WORK TO BE COMPLETED: The whole listing is to be restated, character for character.
** SUPPLIED MATERIAL follows **
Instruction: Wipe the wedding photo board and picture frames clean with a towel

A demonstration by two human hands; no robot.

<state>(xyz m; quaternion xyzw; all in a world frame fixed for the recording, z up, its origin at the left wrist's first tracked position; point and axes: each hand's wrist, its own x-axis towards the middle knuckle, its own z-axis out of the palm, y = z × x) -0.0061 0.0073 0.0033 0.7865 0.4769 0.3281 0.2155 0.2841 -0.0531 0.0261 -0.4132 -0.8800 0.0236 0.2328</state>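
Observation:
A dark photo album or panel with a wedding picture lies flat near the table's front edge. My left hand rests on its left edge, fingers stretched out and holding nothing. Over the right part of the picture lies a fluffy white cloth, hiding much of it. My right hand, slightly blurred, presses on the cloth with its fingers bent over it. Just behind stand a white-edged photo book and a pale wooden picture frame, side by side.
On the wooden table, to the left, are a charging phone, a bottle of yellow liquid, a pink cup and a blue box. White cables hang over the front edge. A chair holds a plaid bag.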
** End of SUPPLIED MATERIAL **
EXERCISE OUTPUT:
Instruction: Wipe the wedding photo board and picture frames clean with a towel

A demonstration by two human hands; no robot.

<state>(xyz m; quaternion xyzw; all in a world frame fixed for the recording, z up, its origin at the left wrist's first tracked position; point and axes: each hand's wrist, its own x-axis towards the middle knuckle, its own z-axis out of the palm, y = z × x) -0.0061 0.0073 0.0033 0.7865 0.4769 0.3281 0.2155 0.2841 -0.0531 0.0261 -0.4132 -0.8800 0.0236 0.2328</state>
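Observation:
A dark photo album or panel with a wedding picture lies flat near the table's front edge. My left hand rests on its left edge, fingers stretched out and holding nothing. Over the right part of the picture lies a fluffy white cloth, hiding much of it. My right hand, slightly blurred, presses on the cloth with its fingers bent over it. Just behind stand a white-edged photo book and a pale wooden picture frame, side by side.
On the wooden table, to the left, are a charging phone, a bottle of yellow liquid, a pink cup and a blue box. White cables hang over the front edge. A chair holds a plaid bag.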

At this point, the answer is complete.